Collected data –
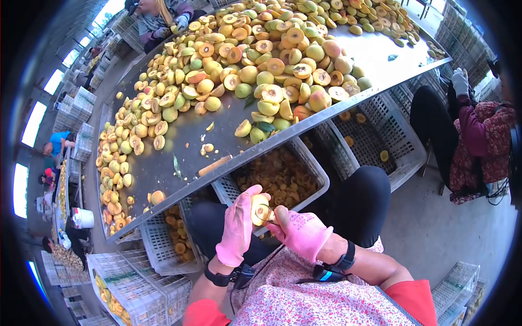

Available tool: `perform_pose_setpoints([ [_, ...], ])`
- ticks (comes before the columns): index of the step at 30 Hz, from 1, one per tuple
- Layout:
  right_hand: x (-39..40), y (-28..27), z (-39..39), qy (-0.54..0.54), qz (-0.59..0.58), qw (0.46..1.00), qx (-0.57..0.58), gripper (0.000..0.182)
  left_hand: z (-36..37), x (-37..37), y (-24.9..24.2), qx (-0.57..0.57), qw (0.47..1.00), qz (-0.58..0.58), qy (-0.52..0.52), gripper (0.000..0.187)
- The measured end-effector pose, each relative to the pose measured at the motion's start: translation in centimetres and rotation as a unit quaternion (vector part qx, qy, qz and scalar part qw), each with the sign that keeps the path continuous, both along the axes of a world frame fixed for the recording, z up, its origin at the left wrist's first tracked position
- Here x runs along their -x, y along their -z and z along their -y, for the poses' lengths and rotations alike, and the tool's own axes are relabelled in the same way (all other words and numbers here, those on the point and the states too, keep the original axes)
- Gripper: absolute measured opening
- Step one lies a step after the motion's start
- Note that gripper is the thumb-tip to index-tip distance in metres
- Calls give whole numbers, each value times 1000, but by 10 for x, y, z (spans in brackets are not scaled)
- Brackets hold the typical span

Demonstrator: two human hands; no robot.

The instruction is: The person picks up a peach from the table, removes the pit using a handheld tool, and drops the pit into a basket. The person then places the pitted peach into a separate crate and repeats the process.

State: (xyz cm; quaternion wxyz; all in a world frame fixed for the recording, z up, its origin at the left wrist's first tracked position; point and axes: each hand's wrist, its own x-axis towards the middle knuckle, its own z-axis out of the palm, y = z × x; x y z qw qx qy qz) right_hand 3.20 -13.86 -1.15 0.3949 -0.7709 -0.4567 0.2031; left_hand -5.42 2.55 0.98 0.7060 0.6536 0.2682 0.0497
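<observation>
In a pink glove, my left hand [237, 225] is closed around a yellow peach half [260, 209], its cut face turned up and the brown pit area showing. My right hand [302, 231], also gloved in pink, presses its fingertips at the fruit's right edge. A thin dark piece of a small tool shows between its fingers and the peach; the rest is hidden in the glove. Both hands are above my lap, just in front of a white plastic crate [324, 187] of cut peach pieces [280, 176].
A metal table [190, 136] heaped with halved peaches [261, 46] lies ahead, its raised rim facing me. A wooden handle [215, 165] rests near that rim. More crates [405, 136] stand below and at left. People sit at right [481, 130] and at the far side [163, 22].
</observation>
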Motion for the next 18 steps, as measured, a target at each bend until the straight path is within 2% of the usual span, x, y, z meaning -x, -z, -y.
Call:
perform_pose_setpoints([
  [2,4,1,-3,1,-9,1000,12,29,-2,1,2,-41,999,-8,12,63],
  [4,6,-3,-9,5,-22,1000,8,30,5,-6,3,73,995,53,-49,63],
  [5,8,-4,-11,15,-38,999,4,30,8,-6,5,90,991,66,-77,63],
  [8,6,7,-9,-3,-53,999,4,31,7,-3,11,67,994,57,-63,63],
  [10,-3,5,-5,-14,-94,995,11,31,9,0,12,115,990,57,-64,68],
  [12,-11,0,-4,-30,-129,991,14,31,9,3,0,168,977,117,-57,72],
  [14,-13,-2,2,-54,-196,979,7,34,4,8,-12,138,982,125,-37,77],
  [16,-10,2,3,-60,-198,978,14,35,-2,13,-14,24,991,128,20,80],
  [18,-7,0,1,-54,-253,966,-15,34,-3,15,-16,-2,990,137,20,79],
])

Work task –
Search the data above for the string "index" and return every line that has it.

Answer below –
- ticks (comes before the columns): index of the step at 30 Hz, from 1, one per tuple
- Note that gripper is the thumb-tip to index-tip distance in metres

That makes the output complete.